Unlike earlier novel-length work I’ve done, I made a special effort to write a comprehensive synopsis - 8,000 words long - for ‘Simon’s Brain’ before I started writing the novel itself. This has been a life-saver. In the past, I often tried to make the story up as I wrote the novel and I soon got into terrible difficulties, having to re-write entire chapters because I’d strayed so far from my original idea. This time, with a detailed synopsis on the desk, so to speak, I never strayed very far and therefore had to do very little re-writing, which kept the prose fresh and kept me away from the ‘tearing the hair out’ situations.

I’m very pleased with ‘
Simon’s Brain’. I think it’s the first truly professional novel I’ve written.

That’s it for now, enjoy the rest of November!

Ray Bradbury on rejections

Here’s another gem from the Brainpickings website. This one’s from an article about writing tips and includes a quote from Ray Bradbury about getting rejections. It’s succinct, personal and very encouraging:

The amazing Blackstone came to town when I was seven, and I saw how he came alive onstage and thought, God, I want to grow up to be like that! And I ran up to help him vanish an elephant. To this day I don’t know where the elephant went. One moment it was there, the next — abracadabra — with a wave of the wand it was gone!

In 1929 Buck Rogers came into the world, and on that day in October a single panel of Buck Rogers comic strip hurled me into the future. I never came back.

It was only natural when I was twelve that I decided to become a writer and laid out a huge roll of butcher paper to begin scribbling an endless tale that scrolled right on up to Now, never guessing that the butcher paper would run forever.

Snoopy has written me on many occasions from his miniature typewriter, asking me to explain what happened to me in the great blizzard of rejection slips of 1935. Then there was the snowstorm of rejection slips in ’37 and ’38 and an even worse winter snowstorm of rejections when I was twenty-one and twenty-two.

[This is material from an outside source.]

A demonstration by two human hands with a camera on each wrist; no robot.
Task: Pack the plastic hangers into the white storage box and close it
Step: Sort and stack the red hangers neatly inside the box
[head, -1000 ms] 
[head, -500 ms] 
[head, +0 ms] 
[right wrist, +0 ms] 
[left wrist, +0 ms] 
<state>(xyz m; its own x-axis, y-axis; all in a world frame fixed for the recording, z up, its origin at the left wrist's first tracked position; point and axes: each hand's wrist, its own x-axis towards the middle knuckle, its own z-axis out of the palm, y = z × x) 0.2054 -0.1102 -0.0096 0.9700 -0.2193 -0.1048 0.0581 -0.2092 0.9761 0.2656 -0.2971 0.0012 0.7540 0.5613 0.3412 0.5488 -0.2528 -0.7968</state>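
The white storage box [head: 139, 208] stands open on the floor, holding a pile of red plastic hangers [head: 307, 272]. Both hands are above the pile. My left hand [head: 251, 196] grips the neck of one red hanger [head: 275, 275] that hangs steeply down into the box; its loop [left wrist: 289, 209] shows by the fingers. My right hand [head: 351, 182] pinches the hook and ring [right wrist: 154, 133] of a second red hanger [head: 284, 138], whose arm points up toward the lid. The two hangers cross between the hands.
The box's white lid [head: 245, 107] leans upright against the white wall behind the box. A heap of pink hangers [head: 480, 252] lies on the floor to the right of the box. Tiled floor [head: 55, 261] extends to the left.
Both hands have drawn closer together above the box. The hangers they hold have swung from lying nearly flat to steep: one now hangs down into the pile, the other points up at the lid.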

That almost tells it, doesn’t it, that starting when I was fifteen I began to send short stories to magazines like Esquire, and they, very promptly, sent them back two days before they got them! I have several walls in several rooms of my house covered with the snowstorm of rejections, but they didn’t realize what a strong person I was; I persevered and wrote a thousand more dreadful short stories, which were rejected in turn. Then, during the late forties, I actually began to sell short stories and accomplished some sort of deliverance from snowstorms in my fourth decade. But even today, my latest books of short stories contain at least seven stories that were rejected by every magazine in the United States and also in Sweden! So, dear Snoopy, take heart from this. The blizzard doesn’t last forever; it just seems so.

Sci-fi short stories are go...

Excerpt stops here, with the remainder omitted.